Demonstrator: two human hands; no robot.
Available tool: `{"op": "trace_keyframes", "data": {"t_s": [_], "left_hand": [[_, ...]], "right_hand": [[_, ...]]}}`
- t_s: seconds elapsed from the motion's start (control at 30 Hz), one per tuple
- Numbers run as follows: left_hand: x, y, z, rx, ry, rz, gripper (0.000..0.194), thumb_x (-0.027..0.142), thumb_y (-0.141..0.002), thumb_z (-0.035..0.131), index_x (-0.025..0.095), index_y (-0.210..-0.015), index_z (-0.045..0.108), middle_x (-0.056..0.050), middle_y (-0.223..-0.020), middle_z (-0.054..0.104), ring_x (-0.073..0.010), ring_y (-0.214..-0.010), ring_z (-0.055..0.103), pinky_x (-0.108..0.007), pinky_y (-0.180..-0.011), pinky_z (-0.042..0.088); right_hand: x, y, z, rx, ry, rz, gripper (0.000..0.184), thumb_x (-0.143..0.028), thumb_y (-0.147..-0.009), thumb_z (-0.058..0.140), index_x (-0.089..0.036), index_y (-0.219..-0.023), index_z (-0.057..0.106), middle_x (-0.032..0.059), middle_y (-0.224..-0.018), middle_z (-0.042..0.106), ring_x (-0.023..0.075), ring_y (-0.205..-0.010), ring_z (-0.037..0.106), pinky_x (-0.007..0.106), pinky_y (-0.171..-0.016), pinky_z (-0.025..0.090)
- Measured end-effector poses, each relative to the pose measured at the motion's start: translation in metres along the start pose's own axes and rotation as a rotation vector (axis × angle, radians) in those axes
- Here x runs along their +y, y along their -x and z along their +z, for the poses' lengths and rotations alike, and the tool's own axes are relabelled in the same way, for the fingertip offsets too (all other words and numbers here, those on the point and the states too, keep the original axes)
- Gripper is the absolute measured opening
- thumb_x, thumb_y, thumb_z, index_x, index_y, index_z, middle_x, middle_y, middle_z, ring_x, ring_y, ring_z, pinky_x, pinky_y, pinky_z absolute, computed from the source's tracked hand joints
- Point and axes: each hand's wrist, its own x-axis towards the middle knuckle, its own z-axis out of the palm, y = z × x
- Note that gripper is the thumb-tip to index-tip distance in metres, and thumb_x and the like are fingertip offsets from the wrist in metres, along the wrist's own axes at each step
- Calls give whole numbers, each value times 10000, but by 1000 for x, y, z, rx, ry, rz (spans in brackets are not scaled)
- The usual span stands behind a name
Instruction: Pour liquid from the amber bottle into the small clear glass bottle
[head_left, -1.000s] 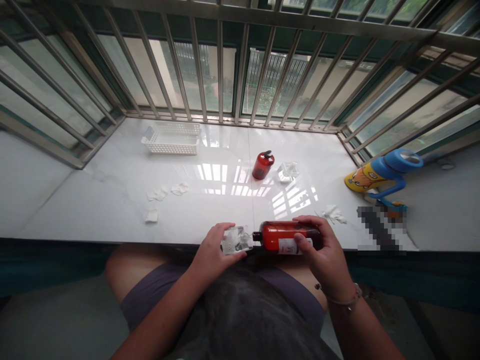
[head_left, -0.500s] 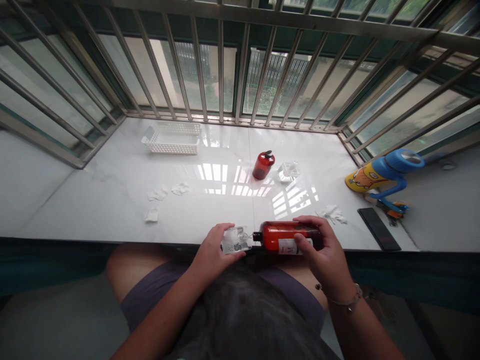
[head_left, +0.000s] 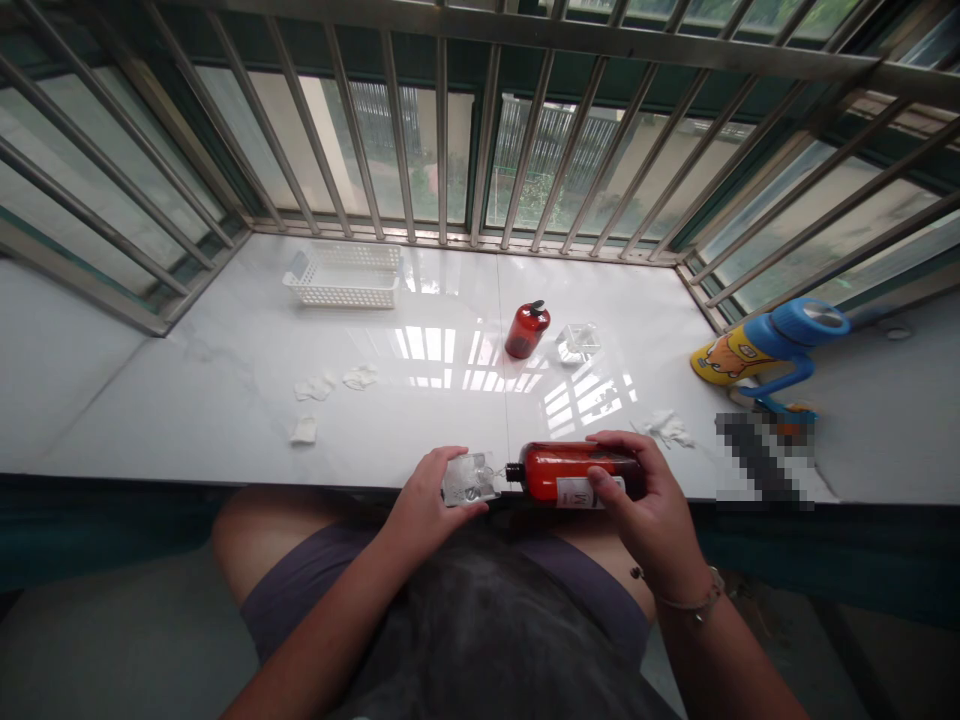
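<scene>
- Left hand [head_left: 427, 490]: clamped on the glass [head_left: 471, 480], fingers on the far side, thumb on the near side, spread about as wide as the glass. Right side left free, presumably so the mouth isn't blocked.
- Glass: at the counter's near edge, middle of the scene. Looks tilted toward the bottle. Can't tell from here if it rests on anything.
- Right hand [head_left: 652, 485]: wrapped round the base half of the big red bottle [head_left: 551, 462], fingers over the far side, thumb near the label [head_left: 589, 492]. Hold well back from the neck, likely for tilt control and a clear view of the outlet.
- Bottle: lying nearly level, uncapped black neck pointing left at the glass. Thin clear strand between them, looks like liquid. Mouth and glass close, which should limit drips.
- Far middle: small red bottle [head_left: 528, 332] upright, clear jar [head_left: 577, 344] just right of it. Both out of the hands' way.
- Far left: white basket [head_left: 346, 297] near the bars [head_left: 441, 140].
- Left on the counter [head_left: 420, 430]: three bits of tissue [head_left: 315, 386]. Another wad [head_left: 671, 428] by the right hand, handy for wiping, I'd guess.
- Right: yellow-blue flask [head_left: 735, 355], dark pixelated item [head_left: 761, 460] nearer.
</scene>
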Motion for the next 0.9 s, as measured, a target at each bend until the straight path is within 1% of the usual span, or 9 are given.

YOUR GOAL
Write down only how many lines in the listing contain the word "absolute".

TASK RESPONSE
2